I believe I've found a significant efficiency bug in kpathsea (source files circa 2017), which could be a win to fix, although I can't tell because I don't really understand the real-world run-time patterns/statistics of kpathsea in all its uses.  Someone with the ability to test the current code can probably verify whether this is a tempest in a teapot or not.

There are two subroutines in the file "pathsearch.c".  One is dir_list_search() and the other the more general dir_list_search_list().  Each is governed by a flag, |all|, that says whether to stop processing at a first match, or whether to continue until all matches are found.  This efficiency bug affects the latter situation of finding all matches.

Each of these routines contains a loop that scans down a linked list of directory paths, using them to build candidate paths to files that may or may not be included in an array of matches, depending on various criteria such as existence or readability.

Under the assumption that the caller's linked list of directory paths is going to be re-used several times, the first traversal attempts to optimize the linked list's orderer.  The optimization measure (calling str_llist_float()) possibly moves the current item of the linked list towards the top of the list, to be inserted just after any previously moved items.  This reduces the number of candidate path failures in future first-match-only searches.  Near as I can think it through, though, moving the items around doesn't help in future all-match searches, but there may be something I don't understand on that front.

The str_llist_float() adjustment to the order of list items is easy because they are kept in a linked list.  Snip the item from its current position, insert it after the last previously moved item near the head of the linked list, and ensure all the pointers are properly updated, certainly the "next" pointer of the item moved.

After any possible movement of |elt| towards the start of the list, the end of the body of each loop is reached, and the iteration step in the for( ; ; ) statement is executed.  It looks like this:

    elt = STR_LLIST_NEXT (*elt)

So the for loop thinks it is moving on to the next item in the linked last after the current item |elt| that may or may not have just been moved.  But if |elt| just got moved, the scanning for(;;) loop is now jumping *backwards* in the list to scan over unsuccessfully matched list items a second time until it finally gets back to the item in the list that succeeded the last moved item, at which point the loop moves on towards the list's end checking the rest of the unexamined paths.  And if it "optimizes" another successful match towards the head of the list, the loop re-scans all the previous unsuccessful path matches a third time, etc.

In other words, this optimization measure is helpful for later first-match-only calls using the same list.  But while scanning this list looking for all matches, it actually is a pessimization measure that causes everything over which each item just moved to be re-scanned (unsuccessfully) again for every successful item moved towards the list's start.

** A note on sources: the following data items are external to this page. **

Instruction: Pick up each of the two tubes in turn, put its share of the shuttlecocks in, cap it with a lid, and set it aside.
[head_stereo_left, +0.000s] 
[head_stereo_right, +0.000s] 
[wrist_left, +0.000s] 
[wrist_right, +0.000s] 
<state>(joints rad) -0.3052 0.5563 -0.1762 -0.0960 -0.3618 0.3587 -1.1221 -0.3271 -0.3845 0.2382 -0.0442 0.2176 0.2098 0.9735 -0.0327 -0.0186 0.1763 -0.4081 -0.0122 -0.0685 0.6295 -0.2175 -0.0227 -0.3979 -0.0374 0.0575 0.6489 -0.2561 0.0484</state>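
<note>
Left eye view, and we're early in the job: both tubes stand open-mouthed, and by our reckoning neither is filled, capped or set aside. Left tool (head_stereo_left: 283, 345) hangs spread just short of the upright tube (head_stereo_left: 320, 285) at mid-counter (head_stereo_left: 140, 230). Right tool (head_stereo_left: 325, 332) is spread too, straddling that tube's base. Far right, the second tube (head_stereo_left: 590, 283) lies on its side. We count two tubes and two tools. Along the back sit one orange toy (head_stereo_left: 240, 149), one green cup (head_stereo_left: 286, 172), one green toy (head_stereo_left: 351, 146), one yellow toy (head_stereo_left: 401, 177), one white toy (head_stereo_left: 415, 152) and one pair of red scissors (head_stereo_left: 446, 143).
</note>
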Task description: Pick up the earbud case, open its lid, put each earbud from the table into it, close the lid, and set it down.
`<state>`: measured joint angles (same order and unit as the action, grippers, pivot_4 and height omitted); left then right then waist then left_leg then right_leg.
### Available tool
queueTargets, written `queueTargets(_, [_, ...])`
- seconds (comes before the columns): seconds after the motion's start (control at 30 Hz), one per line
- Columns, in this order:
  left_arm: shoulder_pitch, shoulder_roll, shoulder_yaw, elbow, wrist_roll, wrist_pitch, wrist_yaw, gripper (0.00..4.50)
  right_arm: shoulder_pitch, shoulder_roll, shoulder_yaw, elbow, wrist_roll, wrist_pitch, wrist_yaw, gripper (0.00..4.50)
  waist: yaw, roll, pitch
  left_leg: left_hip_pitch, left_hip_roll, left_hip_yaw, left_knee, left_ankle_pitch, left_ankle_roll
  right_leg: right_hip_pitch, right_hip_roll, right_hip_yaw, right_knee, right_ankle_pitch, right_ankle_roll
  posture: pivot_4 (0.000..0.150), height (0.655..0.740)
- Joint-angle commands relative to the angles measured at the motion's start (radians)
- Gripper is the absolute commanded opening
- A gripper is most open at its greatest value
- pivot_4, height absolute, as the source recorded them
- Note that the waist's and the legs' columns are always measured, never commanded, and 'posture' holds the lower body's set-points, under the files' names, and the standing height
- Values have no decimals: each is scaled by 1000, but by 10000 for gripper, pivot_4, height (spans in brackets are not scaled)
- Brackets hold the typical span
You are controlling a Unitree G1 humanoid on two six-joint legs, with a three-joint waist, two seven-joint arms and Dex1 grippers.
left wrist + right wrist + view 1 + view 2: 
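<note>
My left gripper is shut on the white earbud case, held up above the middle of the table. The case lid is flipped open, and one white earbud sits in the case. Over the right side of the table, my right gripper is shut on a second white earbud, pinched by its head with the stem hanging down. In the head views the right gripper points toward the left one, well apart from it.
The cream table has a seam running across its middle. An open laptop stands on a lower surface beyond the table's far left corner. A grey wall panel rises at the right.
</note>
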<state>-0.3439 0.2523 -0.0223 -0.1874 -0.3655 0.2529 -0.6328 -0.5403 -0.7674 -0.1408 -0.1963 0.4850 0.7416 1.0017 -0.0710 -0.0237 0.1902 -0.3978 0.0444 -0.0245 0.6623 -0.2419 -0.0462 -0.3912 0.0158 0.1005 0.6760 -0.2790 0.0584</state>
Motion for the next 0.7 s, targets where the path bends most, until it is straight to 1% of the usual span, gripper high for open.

So when finding all matches, if the list is long, and the item moved backwards a long way, and there are several successful matches somewhere in the list, and this happens regularly in pre-optimized lists (all of which is implied by having implemented str_llist_float() in the first place), then there's a whole lot of unnecessary duplicative list traversal and candidate path building and testing going on.  Worst case, it turns the loop into an O(n^2) operation, rather than the O(n) operation it believes itself to be.

The fix seems to me to be pretty easy.  There needs to be a local variable that, inside the loop body, records STR_LLIST_NEXT (*elt) somewhere before calling str_llist_float().  That  local variable is then used in the increment step of the for loop, instead of STR_LLIST_NEXT (*elt).

As usual, I haven't been able to convince myself that I'm misunderstanding something, and would welcome anyone setting me straight..  But my gut says this is a classic coding mistake that I can readily imagine myself making when iterating over a set of items at the same time as mucking with their order mid-loop.  I'm willing to bet that this optimization measure, str_llist_float(), was added a while after the original loop was designed.  Then, when everything continued to work and to deliver the exact same results (because re-scanning previously unsuccessful matches doesn't affect any final result), no regression test noticed and attention moved elsewhere.

Hope this helps.  Onward, into the fog ...

- Doug McKenna